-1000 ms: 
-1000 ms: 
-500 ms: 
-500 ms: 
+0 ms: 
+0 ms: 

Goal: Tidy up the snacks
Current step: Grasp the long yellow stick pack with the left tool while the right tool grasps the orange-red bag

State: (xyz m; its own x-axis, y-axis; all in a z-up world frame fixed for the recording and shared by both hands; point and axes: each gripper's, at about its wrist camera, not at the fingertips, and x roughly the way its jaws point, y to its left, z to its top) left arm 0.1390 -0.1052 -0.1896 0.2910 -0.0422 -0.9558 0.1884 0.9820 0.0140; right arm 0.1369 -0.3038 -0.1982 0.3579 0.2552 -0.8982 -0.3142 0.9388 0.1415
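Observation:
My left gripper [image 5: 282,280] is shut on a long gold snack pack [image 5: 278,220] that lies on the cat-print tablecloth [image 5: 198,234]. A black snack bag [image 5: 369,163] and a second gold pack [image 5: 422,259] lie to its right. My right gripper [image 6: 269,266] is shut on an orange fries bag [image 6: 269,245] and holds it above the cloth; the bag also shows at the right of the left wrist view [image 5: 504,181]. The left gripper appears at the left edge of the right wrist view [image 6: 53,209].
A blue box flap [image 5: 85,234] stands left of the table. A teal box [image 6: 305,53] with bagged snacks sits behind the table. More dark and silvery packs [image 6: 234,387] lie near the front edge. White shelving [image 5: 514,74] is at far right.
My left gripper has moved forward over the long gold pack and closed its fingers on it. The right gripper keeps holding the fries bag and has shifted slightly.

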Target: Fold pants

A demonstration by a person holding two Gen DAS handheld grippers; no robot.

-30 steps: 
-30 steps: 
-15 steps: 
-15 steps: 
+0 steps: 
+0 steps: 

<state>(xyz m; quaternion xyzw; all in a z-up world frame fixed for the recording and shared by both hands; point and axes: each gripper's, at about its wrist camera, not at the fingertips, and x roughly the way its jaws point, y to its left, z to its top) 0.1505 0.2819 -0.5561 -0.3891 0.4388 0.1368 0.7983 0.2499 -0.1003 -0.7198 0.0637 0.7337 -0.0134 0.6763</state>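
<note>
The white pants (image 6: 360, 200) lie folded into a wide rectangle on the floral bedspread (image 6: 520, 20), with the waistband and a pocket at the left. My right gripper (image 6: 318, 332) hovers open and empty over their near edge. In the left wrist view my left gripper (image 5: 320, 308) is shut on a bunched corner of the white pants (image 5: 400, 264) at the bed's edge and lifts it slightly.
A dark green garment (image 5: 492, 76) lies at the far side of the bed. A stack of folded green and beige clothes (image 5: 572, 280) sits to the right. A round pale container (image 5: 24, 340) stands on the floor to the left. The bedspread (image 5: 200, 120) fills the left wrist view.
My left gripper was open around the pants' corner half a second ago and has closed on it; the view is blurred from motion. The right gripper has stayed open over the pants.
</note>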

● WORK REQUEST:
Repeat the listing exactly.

● ANSWER:
-1000 ms: 
-1000 ms: 
-500 ms: 
-500 ms: 
+0 ms: 
+0 ms: 

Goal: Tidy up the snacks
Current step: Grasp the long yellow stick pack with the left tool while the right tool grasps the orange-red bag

State: (xyz m; its own x-axis, y-axis; all in a z-up world frame fixed for the recording and shared by both hands; point and axes: each gripper's, at about its wrist camera, not at the fingertips, and x roughly the way its jaws point, y to its left, z to its top) left arm 0.1390 -0.1052 -0.1896 0.2910 -0.0422 -0.9558 0.1884 0.9820 0.0140; right arm 0.1369 -0.3038 -0.1982 0.3579 0.2552 -0.8982 -0.3142 0.9388 0.1415
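Observation:
My left gripper [image 5: 282,280] is shut on a long gold snack pack [image 5: 278,220] that lies on the cat-print tablecloth [image 5: 198,234]. A black snack bag [image 5: 369,163] and a second gold pack [image 5: 422,259] lie to its right. My right gripper [image 6: 269,266] is shut on an orange fries bag [image 6: 269,245] and holds it above the cloth; the bag also shows at the right of the left wrist view [image 5: 504,181]. The left gripper appears at the left edge of the right wrist view [image 6: 53,209].
A blue box flap [image 5: 85,234] stands left of the table. A teal box [image 6: 305,53] with bagged snacks sits behind the table. More dark and silvery packs [image 6: 234,387] lie near the front edge. White shelving [image 5: 514,74] is at far right.
My left gripper has moved forward over the long gold pack and closed its fingers on it. The right gripper keeps holding the fries bag and has shifted slightly.
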
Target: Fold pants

A demonstration by a person holding two Gen DAS handheld grippers; no robot.

-30 steps: 
-30 steps: 
-15 steps: 
-15 steps: 
+0 steps: 
+0 steps: 

<state>(xyz m; quaternion xyzw; all in a z-up world frame fixed for the recording and shared by both hands; point and axes: each gripper's, at about its wrist camera, not at the fingertips, and x roughly the way its jaws point, y to its left, z to its top) 0.1505 0.2819 -0.5561 -0.3891 0.4388 0.1368 0.7983 0.2499 -0.1003 -0.7198 0.0637 0.7337 -0.0134 0.6763</state>
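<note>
The white pants (image 6: 360, 200) lie folded into a wide rectangle on the floral bedspread (image 6: 520, 20), with the waistband and a pocket at the left. My right gripper (image 6: 318, 332) hovers open and empty over their near edge. In the left wrist view my left gripper (image 5: 320, 308) is shut on a bunched corner of the white pants (image 5: 400, 264) at the bed's edge and lifts it slightly.
A dark green garment (image 5: 492, 76) lies at the far side of the bed. A stack of folded green and beige clothes (image 5: 572, 280) sits to the right. A round pale container (image 5: 24, 340) stands on the floor to the left. The bedspread (image 5: 200, 120) fills the left wrist view.
My left gripper was open around the pants' corner half a second ago and has closed on it; the view is blurred from motion. The right gripper has stayed open over the pants.
</note>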

Output for the exercise is complete.